Daily charges to hit late tax form returners from May

Thursday 12th April 2018 07:40 EDT

Daily penalties of £10 will soon hit those yet to submit their 2016/17 Self-Assessment tax return form. It has led the Low Incomes Tax Reform Group (LITRG) to warn people in this position to file their return before the end of April in order to avoid the daily penalties accruing.

While anyone who did not file their tax return by the 31 January 2018 deadline will already have been charged a penalty of £100, they will also have to pay a daily penalty on top of that if it is more than three months late: for online returns with a 31 January 2018 filing date that would be from 1 May 2018.

The £10 daily penalties continue to be chargeable for up to 90 days unless the taxpayer submits their return within that time.

About 10.7 million people submitted their annual tax returns by midnight on 31 January 2018 but HMRC estimate that 745,588 people missed the deadline.

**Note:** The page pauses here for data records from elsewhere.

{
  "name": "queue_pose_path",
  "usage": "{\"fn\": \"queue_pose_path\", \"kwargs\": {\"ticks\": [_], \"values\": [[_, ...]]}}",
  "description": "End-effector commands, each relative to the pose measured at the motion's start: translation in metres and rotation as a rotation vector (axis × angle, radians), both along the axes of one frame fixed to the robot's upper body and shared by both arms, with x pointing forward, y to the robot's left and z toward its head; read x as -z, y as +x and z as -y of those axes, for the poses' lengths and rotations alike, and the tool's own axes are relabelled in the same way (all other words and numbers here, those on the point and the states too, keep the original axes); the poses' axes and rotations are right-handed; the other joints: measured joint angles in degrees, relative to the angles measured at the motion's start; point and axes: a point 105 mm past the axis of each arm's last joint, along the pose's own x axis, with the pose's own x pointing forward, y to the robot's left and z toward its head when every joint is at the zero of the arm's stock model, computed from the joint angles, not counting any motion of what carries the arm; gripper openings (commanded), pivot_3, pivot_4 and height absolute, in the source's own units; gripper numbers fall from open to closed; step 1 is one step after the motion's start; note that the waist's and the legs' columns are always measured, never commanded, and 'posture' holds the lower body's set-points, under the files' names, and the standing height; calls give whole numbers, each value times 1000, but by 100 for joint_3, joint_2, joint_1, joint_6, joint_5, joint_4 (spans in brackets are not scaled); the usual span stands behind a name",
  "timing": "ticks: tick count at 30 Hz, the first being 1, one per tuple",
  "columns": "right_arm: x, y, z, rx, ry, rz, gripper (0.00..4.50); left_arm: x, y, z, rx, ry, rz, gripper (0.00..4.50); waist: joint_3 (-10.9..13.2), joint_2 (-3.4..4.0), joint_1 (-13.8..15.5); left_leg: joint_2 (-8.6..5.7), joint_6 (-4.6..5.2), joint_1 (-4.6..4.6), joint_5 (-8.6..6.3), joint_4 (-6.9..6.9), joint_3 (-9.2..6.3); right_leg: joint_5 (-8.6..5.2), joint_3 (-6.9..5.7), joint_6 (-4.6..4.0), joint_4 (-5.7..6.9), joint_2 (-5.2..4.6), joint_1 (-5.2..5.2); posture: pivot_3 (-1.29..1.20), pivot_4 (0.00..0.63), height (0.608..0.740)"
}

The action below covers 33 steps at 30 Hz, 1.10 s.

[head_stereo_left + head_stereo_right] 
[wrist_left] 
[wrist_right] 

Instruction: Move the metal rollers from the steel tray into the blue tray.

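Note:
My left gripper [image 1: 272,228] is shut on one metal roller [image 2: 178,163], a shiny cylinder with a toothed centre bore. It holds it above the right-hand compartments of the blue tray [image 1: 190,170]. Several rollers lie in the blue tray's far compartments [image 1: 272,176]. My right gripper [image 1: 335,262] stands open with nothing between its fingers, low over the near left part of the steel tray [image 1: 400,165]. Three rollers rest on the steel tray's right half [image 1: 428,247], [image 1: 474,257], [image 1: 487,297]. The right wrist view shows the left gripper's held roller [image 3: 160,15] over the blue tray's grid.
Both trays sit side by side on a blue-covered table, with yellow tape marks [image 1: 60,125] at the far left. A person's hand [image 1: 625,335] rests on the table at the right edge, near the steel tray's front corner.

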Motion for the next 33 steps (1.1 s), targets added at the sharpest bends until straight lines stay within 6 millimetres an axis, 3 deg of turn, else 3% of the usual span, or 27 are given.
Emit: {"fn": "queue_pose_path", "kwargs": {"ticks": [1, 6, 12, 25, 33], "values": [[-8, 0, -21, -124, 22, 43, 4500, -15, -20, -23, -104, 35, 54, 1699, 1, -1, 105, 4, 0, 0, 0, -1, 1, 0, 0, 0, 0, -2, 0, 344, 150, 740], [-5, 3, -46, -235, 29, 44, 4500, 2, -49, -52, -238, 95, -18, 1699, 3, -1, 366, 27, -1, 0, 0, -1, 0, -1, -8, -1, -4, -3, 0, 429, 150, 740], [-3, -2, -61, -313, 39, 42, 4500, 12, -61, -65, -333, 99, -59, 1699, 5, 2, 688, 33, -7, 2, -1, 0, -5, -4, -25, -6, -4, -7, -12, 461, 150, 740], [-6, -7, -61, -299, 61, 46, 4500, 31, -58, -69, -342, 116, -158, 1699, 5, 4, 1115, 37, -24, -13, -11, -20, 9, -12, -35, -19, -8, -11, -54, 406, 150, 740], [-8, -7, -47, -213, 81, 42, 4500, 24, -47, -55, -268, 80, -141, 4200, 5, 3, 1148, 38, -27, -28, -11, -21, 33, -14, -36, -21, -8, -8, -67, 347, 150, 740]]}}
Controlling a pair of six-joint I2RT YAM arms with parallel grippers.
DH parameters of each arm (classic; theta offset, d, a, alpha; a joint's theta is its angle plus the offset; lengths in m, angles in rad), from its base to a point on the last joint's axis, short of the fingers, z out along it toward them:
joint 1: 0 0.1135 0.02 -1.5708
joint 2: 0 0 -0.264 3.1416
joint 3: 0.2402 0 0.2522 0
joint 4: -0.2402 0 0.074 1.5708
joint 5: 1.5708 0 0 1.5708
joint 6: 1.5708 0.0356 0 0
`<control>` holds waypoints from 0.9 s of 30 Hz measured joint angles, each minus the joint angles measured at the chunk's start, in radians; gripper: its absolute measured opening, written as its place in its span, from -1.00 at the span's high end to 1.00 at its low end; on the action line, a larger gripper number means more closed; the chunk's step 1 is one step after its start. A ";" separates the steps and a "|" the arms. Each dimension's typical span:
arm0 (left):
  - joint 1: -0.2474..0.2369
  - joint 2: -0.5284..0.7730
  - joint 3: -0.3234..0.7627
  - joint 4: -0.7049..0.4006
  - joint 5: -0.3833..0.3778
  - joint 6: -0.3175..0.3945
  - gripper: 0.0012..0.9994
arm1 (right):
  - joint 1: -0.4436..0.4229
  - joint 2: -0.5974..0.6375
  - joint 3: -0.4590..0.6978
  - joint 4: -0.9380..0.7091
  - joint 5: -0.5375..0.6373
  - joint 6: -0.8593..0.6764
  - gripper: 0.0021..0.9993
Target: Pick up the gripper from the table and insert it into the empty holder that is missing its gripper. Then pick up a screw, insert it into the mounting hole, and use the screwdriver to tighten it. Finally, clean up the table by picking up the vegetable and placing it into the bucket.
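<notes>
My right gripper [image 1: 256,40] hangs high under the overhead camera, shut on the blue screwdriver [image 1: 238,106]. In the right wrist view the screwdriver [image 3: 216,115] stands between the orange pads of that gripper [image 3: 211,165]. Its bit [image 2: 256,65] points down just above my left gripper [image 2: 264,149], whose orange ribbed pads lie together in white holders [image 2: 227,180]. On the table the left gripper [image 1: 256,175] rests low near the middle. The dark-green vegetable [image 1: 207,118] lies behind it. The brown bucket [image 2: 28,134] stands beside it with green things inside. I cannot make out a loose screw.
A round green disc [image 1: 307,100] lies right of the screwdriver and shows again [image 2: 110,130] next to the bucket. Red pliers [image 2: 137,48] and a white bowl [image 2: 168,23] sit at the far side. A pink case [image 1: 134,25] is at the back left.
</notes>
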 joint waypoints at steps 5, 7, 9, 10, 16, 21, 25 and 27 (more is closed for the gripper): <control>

Robin Williamson, LITRG Technical Director said, “If a tax return for 2016/17 has still not been filed by 31 July 2018, the initial penalty of £100 and the daily penalties chargeable will amount to a total of £1,000, in addition to which a further penalty of at least £300 becomes chargeable. These automatic penalties take no account of the amount of tax an individual owes – even if you owe nothing or are owed tax back. If you have registered for Self-Assessment you must submit a tax return or inform HMRC that you no longer fall under the Self-Assessment criteria and ask them to agree to cancel the requirement for the tax return. If they do this, then any late filing penalties will also be abated. If someone believes they do not need to be in Self-Assessment, for example because their taxes are fully dealt with under the Pay As You Earn system or simple assessment, or because they have left the UK, they should be able to ask HMRC to withdraw the notice to file a tax return. Such an application must be made within two years of the end of the tax year to which the return relates. Even if they cannot get HMRC to cancel the requirement for the tax return to be filed, late filing penalties can be appealed if there is a reasonable excuse for filing late such as prolonged ill-heath, bereavement or family breakdown.”